Parents are mirrors. "Genius" cannot be created, but as long as parents seize the opportunity to discover, cultivate and develop their children's talents and follow their own life path with self-diligence, children may succeed. Parents are not only natural teachers, but also guardians, partners, friends and role models. Children's words and deeds reflect their parents' ideology. It is not easy to be a parent, and it is even harder to be a good parent. That's true. How to be a good parent, I think, first of all, we should strive to "learn to care". Parents should set an example, care about the society, the country, others, friends and colleagues. Make them respect the old and love the young, be humble and help each other, be tolerant and generous, and be kind to others. Secondly, we should strengthen our self-cultivation. Parents should adhere to moral education, abide by the law, and consciously demonstrate to their children practical activities to improve their own moral quality in line with socialist moral principles and norms. Thirdly, we should create a harmonious environment. The educational environment is a thermometer for children's growth. To build a harmonious family and society, the subtle influence of family life atmosphere can not be ignored, and the moral spirit of family elders can not be underestimated. If children live with proper praise and encouragement, they will learn self-esteem and self-confidence. Living in humiliation, he will learn to feel inferior; Living in equality, he will learn justice; Living with quarrels, complaints, preferences and lack of warmth, he will learn sophistry, blame, jealousy and indifference ... This reality is "teaching without words". Not alarmist.
Children are teachers. Parents should be good at learning their children's strengths. Children have many "lovely shortcomings" that adults should learn from. Such as exuberant vitality and good learning attitude; Not conservative, good at understanding the characteristics of new things; Less sophisticated, sincere and straightforward to people and things; Parents should learn from new technologies, new toys and other unknown knowledge and master the ability to play with them as soon as possible. This advantage of children should be fully affirmed, encouraged and praised by parents, and should not be ignored, accused, suppressed or even stifled.

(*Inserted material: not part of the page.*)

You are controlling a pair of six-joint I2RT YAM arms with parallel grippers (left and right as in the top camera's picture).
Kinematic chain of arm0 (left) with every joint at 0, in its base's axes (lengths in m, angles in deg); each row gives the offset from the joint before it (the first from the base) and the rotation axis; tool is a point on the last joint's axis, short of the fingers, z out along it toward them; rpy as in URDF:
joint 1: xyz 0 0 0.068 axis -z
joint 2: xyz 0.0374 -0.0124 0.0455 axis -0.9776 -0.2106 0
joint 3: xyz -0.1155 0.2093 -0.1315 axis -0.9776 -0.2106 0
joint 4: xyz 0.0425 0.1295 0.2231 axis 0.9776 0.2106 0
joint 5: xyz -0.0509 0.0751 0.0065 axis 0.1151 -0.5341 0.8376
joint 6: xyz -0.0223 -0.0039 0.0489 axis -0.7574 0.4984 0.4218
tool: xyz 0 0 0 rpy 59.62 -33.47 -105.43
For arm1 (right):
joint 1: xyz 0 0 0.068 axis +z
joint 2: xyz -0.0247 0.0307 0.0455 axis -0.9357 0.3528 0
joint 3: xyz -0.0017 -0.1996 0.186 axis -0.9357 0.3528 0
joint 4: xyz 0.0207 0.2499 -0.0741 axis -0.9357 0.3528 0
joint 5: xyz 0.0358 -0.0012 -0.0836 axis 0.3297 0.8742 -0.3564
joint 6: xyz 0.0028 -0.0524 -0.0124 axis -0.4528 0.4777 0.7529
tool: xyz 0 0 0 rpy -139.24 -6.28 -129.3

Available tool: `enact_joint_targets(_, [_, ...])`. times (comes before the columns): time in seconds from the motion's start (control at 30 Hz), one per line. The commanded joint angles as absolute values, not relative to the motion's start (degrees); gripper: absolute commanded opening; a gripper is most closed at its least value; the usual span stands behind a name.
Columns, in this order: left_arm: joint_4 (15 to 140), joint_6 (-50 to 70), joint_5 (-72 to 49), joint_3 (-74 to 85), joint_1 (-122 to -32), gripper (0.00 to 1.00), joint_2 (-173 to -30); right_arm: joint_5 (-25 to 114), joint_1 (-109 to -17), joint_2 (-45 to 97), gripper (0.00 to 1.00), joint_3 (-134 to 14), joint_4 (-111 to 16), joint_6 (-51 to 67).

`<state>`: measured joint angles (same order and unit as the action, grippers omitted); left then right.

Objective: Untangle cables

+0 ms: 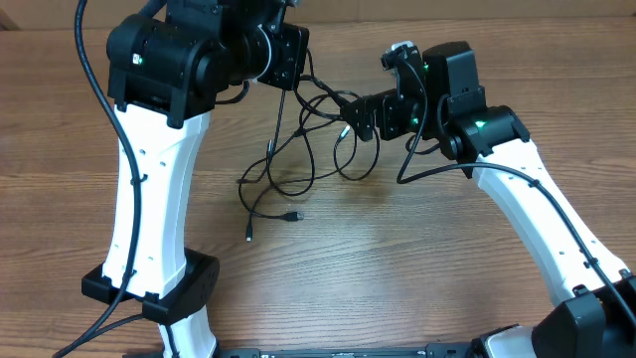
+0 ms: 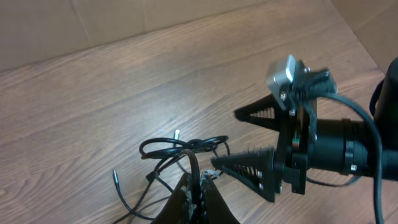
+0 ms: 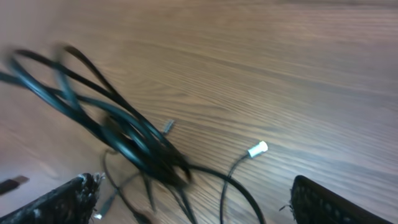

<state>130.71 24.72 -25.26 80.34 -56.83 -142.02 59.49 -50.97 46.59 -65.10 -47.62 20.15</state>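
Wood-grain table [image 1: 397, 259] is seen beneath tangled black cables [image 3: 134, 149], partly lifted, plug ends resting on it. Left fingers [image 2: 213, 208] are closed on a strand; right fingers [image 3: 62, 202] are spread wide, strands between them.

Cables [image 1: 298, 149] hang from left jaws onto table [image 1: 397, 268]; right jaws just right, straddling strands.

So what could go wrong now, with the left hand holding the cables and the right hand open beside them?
1. The right hand stands open around several strands of the cables; closing may catch more than one, and pulling could tighten the tangle.
2. A loose plug end may snag in a loop.
3. Both hands are close; the left hand could be bumped.
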Motion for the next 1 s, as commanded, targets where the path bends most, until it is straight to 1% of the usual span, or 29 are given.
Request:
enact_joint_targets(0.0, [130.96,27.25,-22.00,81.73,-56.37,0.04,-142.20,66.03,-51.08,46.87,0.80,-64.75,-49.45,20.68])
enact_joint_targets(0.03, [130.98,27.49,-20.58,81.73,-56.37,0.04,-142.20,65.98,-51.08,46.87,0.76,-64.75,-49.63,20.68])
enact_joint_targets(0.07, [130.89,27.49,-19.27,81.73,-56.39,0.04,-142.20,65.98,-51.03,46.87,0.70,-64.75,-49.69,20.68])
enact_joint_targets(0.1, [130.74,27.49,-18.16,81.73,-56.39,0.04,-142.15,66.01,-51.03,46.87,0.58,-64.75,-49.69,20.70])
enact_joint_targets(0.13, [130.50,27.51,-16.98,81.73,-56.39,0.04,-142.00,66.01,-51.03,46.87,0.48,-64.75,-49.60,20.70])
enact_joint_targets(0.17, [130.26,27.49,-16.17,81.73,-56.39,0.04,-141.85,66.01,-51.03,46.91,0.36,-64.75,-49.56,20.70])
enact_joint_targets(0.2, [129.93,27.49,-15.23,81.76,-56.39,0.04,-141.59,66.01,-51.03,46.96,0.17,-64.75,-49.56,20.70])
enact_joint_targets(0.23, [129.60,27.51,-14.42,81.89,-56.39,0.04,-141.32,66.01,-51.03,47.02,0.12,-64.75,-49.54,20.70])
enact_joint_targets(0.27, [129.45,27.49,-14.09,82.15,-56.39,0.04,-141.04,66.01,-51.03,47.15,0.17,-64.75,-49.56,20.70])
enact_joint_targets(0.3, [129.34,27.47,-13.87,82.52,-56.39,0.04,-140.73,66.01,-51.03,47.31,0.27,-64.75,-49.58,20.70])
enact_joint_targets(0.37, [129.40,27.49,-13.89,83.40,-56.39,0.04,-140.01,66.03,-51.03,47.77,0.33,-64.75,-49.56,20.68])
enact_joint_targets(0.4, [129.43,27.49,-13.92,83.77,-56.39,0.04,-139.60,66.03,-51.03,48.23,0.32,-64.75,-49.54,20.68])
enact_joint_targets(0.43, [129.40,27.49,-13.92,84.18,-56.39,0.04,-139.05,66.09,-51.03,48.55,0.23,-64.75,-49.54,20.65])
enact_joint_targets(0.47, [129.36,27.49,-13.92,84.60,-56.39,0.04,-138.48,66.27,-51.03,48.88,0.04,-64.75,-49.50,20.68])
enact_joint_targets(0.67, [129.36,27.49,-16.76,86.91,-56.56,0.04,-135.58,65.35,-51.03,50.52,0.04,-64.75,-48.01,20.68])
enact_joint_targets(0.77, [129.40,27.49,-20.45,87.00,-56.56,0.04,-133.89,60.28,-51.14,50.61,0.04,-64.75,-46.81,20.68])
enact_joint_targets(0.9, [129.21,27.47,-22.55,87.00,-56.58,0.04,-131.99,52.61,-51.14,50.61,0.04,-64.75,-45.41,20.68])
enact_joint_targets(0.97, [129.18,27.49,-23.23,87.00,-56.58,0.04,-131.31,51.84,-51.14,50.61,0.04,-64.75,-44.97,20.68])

Respect for teachers is the key. Teachers are the main body of the trinity system education of school, society and family, the engineers of human soul, the founders of children's happiness, the comforters and healers of the soul. For me, I have a deep understanding. My child is a single-parent family, and the feelings of respecting teachers and respecting morality are relatively weak, and the academic foundation is not stable enough. However, his teachers injected a lot of sincere love. With a strong sense of responsibility and dedication, they tried their best to strengthen school education, which enabled my children to develop morally, intellectually and physically in a more comprehensive way and made up for the lack of our family education. Such a teacher is highly respected by me, my children and society.
In the future, I am determined to cooperate with the school to educate children well and make them become useful talents who can adapt to modern society. The above experience is just my opinion.